STORED DATA →
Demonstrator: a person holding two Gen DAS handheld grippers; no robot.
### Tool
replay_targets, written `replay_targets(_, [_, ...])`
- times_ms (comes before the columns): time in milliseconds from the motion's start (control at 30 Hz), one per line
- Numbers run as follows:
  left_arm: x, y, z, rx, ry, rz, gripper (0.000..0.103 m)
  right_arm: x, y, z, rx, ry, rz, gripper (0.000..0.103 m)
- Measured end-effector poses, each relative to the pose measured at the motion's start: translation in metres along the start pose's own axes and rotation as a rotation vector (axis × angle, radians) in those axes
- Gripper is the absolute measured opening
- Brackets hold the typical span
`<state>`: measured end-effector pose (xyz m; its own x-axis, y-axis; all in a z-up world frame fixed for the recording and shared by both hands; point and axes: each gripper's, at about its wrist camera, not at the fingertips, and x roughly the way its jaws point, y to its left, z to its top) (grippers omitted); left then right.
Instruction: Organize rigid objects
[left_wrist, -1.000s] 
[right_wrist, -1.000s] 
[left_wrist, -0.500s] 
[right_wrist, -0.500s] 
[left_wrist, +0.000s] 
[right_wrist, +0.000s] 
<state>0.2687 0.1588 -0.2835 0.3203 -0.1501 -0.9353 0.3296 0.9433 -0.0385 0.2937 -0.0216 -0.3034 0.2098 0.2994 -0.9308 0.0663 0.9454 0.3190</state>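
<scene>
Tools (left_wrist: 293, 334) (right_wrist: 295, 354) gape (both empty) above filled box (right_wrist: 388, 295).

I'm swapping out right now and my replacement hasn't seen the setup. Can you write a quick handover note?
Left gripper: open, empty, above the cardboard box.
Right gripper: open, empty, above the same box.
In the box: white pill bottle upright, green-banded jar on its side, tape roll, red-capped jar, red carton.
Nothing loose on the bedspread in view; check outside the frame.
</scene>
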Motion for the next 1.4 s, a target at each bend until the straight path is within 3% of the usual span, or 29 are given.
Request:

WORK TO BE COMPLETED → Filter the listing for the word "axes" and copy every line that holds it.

COMPLETED TASK →
- Measured end-effector poses, each relative to the pose measured at the motion's start: translation in metres along the start pose's own axes and rotation as a rotation vector (axis × angle, radians) in those axes
`<state>`: measured end-effector pose (xyz m; its own x-axis, y-axis; all in a z-up world frame fixed for the recording and shared by both hands; point and axes: each gripper's, at about its wrist camera, not at the fingertips, and x roughly the way its jaws point, y to its left, z to its top) (grippers omitted); left then right.

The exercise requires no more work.